Aujourd’hui, le vrai problème n’est pas le manque de passion, mais la concentration du marché par des mastodontes. Hachette Livre représente à lui seul 23 % du marché français du livre, suivit par Editis et Madrigall. Les dix premiers groupes captent près de 70 % du chiffre d’affaires du secteur. Il reste peu de place pour les petits éditeurs indépendants qui se partagent les dernières petites miettes restantes.

Les règles du secteur ont été fixées par ces grands groupes et pour eux. La convention collective de l’édition, qui encadre les salaires et les conditions de travail, est difficile à appliquer pour une maison d’édition comme Invenit. Ces colosses inondent les librairies de nouveautés en permanence et invisibilisent donc les publications indépendantes. « Je suis convaincu que le modèle de l’économie du livre est à réinventer totalement », affirme D.Tourte.

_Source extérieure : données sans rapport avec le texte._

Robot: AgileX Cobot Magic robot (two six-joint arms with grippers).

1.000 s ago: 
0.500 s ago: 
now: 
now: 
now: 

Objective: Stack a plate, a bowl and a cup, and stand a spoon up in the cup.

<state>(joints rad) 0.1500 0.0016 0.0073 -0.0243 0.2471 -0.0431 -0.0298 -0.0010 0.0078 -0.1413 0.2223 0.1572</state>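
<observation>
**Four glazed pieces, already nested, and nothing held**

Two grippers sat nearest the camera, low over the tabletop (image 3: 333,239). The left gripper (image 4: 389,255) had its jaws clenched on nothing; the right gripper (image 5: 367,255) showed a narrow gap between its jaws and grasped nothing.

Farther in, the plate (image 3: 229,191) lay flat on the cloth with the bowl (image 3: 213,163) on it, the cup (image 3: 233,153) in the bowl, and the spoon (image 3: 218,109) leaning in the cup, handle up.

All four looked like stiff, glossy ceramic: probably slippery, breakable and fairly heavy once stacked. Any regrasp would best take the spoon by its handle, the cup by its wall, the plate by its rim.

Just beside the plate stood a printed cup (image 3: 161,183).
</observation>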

En attendant une grande réforme, les petits éditeurs trouvent des solutions concrètes à leur échelle. C’est dans cet esprit qu’est née la FEDEI, Fédération des éditions indépendantes, qui regroupe aujourd’hui 429 maisons d’édition réparties dans toute la France. L’objectif est simple : peser collectivement face aux grands groupes, partager les ressources et porter une voix commune auprès des pouvoirs publics.